The following is a very real conversation between three very real human beings that took place this evening on tinychat.com/ssr. All I can tell you is that I used "waveocean" for my nickname, and I had the other two people use "californiawaves" and "creatureofthenight" as their nicknames to protect their identity in case anyone else showed up. For those of you who enjoy math, I hope you have fun reading this conversation. For those of you who do not, I hope you laugh at what you are about to read.

And to clarify, the California Waves and CreatureOfTheNight SBNation accounts do not belong to anyone else. They are alternative accounts that were created by me, WaveOcean. WaveOcean, California Waves, and CreatureOfTheNight are all the same person on SBNation. In the conversation on tinychat, they were just nicknames used by me and two other people.

[18:17] guest-8225 changed nickname to waveocean

[18:20] guest-8261 entered the room

[18:20] guest-8270 entered the room

[18:20] waveocean: hi

[18:21] waveocean: is this who i think it is?

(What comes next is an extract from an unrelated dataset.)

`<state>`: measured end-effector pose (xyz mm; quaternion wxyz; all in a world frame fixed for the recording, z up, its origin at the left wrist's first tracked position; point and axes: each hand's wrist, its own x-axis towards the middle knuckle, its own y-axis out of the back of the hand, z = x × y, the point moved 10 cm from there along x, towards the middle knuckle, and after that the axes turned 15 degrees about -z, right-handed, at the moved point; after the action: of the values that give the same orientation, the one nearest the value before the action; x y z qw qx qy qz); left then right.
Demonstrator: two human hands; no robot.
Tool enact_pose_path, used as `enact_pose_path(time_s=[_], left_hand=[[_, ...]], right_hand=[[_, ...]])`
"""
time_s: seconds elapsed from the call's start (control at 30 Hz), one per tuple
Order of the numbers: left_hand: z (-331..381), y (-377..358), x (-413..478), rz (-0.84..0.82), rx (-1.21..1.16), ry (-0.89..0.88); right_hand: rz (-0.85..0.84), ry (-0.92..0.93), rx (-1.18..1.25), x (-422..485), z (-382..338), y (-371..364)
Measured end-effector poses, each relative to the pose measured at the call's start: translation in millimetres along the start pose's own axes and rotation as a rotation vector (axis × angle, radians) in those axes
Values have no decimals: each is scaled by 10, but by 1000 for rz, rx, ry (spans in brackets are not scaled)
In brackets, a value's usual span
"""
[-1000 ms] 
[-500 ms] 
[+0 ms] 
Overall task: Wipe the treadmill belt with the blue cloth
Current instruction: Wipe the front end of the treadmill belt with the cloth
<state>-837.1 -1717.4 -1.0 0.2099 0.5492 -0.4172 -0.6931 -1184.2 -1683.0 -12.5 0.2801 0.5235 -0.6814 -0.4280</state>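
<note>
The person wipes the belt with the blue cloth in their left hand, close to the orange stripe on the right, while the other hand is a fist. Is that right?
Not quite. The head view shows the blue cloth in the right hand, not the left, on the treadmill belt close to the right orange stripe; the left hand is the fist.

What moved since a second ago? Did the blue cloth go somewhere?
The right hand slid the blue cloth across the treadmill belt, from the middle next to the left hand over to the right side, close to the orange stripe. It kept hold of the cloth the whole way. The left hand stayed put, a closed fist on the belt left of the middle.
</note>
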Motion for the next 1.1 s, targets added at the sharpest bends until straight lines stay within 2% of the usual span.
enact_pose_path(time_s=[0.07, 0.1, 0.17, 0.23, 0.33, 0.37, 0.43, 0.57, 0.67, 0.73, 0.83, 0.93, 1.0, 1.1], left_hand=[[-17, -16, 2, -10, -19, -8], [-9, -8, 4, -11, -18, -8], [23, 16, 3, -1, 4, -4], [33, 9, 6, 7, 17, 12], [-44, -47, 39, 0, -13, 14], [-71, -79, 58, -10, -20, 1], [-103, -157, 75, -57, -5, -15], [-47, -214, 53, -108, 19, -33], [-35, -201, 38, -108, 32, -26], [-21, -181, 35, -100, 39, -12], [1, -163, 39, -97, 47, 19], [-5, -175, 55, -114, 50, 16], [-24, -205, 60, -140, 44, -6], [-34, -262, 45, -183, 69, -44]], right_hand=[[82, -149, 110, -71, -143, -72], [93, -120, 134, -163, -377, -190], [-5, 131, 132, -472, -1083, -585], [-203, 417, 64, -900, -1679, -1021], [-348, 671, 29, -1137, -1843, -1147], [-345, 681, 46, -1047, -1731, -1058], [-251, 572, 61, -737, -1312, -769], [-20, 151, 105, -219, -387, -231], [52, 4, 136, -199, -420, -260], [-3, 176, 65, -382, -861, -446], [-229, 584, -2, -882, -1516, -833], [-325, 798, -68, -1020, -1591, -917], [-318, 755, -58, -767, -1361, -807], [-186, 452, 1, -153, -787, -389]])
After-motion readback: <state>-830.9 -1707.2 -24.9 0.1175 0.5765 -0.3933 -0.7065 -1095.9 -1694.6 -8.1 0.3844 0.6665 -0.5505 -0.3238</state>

[18:21] guest-8270 changed nickname to californiawaves

[18:21] waveocean: All right

[18:21] waveocean: ready for some Math 527?

[18:21] californiawaves: Okay

[18:21] waveocean: This is tiny chat, a site where you can chat with anyone without an account

[18:21] californiawaves: cool

[18:22] waveocean: i don't think anyone else will stumble in on our conversation

[18:22] waveocean: so how did you get the sixth root of e?

[18:22] californiawaves: they be really bored if they did!

[18:22] waveocean: maybe i could get creatureofthenight to come here

[18:22] californiawaves: cool

[18:23] californiawaves: did you start by using logs

[18:23] waveocean: er....

[18:24] californiawaves: you know, log L = blah blah

[18:24] waveocean: I started by writing e^[(1/x^2)ln(x/sin(x))]

[18:25] californiawaves: okay, I used log L = (1/x^2) log(x/sin(x))  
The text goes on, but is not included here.